To speak with the words of alumn Larry Rubin “To say that our product is based on nostalgia shows a misunderstanding of what we are about and it shows a misunderstanding of what education is about. It is about collective memory, not condos.”

KJ

_______________________________

Dear Antiochians,

At Saturday’s Cincinnati meeting, many community members expressed their satisfaction at fi nally being able to meet the members of the Board of Trustees. The pleasure to be able to interact face to face with the people behind the institution was genuine and candid. An exterior observer might wonder why, considering the circumstances… But Duffy explained it well at the stakeholders session: “Antioch is an intimate place; our students care about intimacy”. “We want to have a relationship with you”, he declared to the Board in our name.

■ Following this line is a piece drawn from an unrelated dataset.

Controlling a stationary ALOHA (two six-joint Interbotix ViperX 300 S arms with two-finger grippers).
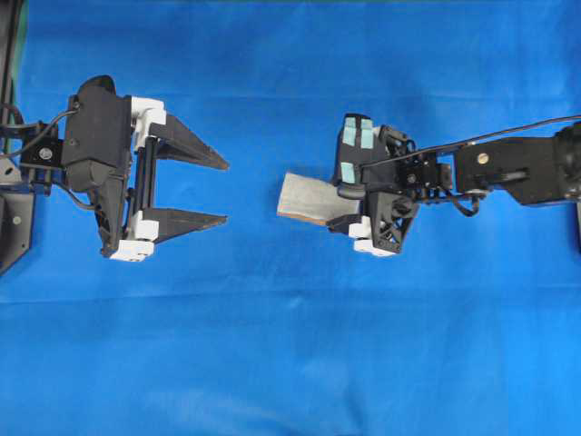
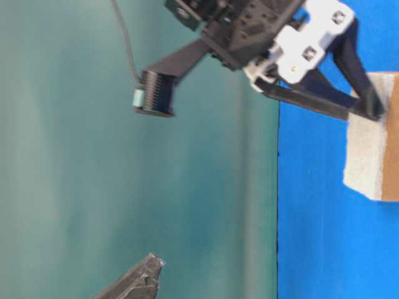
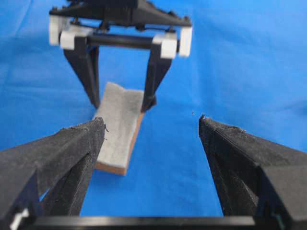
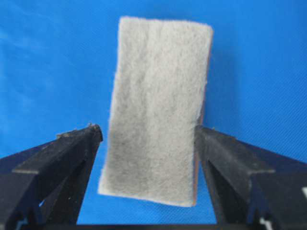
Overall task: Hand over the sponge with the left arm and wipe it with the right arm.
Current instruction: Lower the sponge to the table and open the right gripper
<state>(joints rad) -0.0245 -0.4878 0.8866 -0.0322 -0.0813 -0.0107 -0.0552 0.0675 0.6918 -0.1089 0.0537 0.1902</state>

Antioch is a place that favors intimacy; and the question has already been raised: if the college does stay open, how big should it become? Nostalgics of the late 1960s ‘golden age’ sometimes hold the 1500-2000 students model in reference. Toni Murdock, in her recent PhD Commencement speech, refers to her “dream” of a “virtual commons” as the university of the future. This idea goes in the direction of current patterns of globalization—as described by her principal reference throughout the speech, Thomas Friedman—in which the physical space becomes increasingly disregarded, at great loss for the local.

The Antiochian values of bottom up action, shared governance and community solidarity are contrary to that vision. They call for resistance against any such attempts at uniformization and dehumanization. They call for the recognition of the collective through respect for the individual, and the sacredness of personal interactions.

Whatever a future Antioch College may come to be, I hope that it will always remain an intimate community. The so often undermined power of intimacy sometimes resurfaces despite it all, and authentic interactions might still hold more value than is usually attached to them. We can look for proof in the outcome of Saturday’s meeting.